Everything you need to know about SEO, delivered every Thursday.
What is quality content?
Columnist Patrick Stox takes a comprehensive look at what Google might consider to be "quality content" and adds his own thoughts and tips based on his experience in the SEO industry.
We’ve all heard that content is king and that you need to write high-quality content, or now “10x content,” as coined by Rand Fishkin. Ask SEOs what “quality content” is and you’ll receive a lot of varied and opinionated answers. Quality is subjective, and each person views it differently.
Ask SEOs what Google considers to be quality content, and you will get a lot of blank stares. I know because I like to ask this a lot.
The number one answer I get, sadly, is that content should be x number of words, where x is usually 200, 300, 500, 700, 1,000, 1,500, or 2,000. More content does not mean better content. A simple query about the age of an actor can be fully answered in a sentence and doesn’t require their life story and filmography.
Another answer I receive is that the content should be “relevant.” The problem with this is that low-quality pages can be relevant as well.

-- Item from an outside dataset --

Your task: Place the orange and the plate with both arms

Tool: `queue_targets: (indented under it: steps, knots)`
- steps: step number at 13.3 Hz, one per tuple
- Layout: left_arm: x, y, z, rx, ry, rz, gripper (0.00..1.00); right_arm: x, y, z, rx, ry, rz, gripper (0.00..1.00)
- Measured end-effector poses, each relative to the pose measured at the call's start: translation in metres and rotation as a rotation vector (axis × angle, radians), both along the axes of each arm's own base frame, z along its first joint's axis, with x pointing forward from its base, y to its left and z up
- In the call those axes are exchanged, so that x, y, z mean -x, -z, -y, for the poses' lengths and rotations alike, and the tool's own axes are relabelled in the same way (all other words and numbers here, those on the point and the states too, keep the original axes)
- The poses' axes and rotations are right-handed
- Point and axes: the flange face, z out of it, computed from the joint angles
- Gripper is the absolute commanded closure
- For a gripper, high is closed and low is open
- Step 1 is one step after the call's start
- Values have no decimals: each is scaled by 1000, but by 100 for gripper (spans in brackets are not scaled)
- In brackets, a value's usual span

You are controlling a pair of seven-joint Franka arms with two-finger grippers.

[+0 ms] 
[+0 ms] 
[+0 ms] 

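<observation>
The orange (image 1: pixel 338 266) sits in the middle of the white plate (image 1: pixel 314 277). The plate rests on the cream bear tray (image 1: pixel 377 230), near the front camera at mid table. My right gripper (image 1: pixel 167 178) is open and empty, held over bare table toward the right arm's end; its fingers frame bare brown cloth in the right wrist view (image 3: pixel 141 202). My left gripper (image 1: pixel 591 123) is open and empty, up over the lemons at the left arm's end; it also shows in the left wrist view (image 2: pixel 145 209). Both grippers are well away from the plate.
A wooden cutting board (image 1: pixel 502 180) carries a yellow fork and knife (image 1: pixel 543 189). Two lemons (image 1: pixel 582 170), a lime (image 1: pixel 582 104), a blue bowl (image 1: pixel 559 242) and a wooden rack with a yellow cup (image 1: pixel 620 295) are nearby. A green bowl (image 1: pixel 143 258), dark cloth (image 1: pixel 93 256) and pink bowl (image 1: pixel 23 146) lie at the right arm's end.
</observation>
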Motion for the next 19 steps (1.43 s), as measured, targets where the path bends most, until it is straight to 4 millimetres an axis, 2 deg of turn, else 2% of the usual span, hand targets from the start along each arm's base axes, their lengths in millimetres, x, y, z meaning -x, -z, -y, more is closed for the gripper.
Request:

Other SEOs I’ve asked have given amazingly detailed answers from patents or ideas from machine learning about word2vec, RankBrain, deep learning, count-based methods and predictive methods.
Is there a right answer?
Google Webmaster Quality Guidelines
Google has quality guidelines here. However, you may notice that there are many guidelines around negative signals but few around positive signals. When reading these, think for a minute what happens when two, ten or a hundred websites aren’t doing anything bad. How do you determine the quality difference if no one does anything wrong?
- Make pages primarily for users, not for search engines.
- Don’t deceive your users.
- Avoid tricks intended to improve search engine rankings. A good rule of thumb is whether you’d feel comfortable explaining what you’ve done to a website that competes with you, or to a Google employee. Another useful test is to ask, “Does this help my users? Would I do this if search engines didn’t exist?”
- Think about what makes your website unique, valuable or engaging. Make your website stand out from others in your field.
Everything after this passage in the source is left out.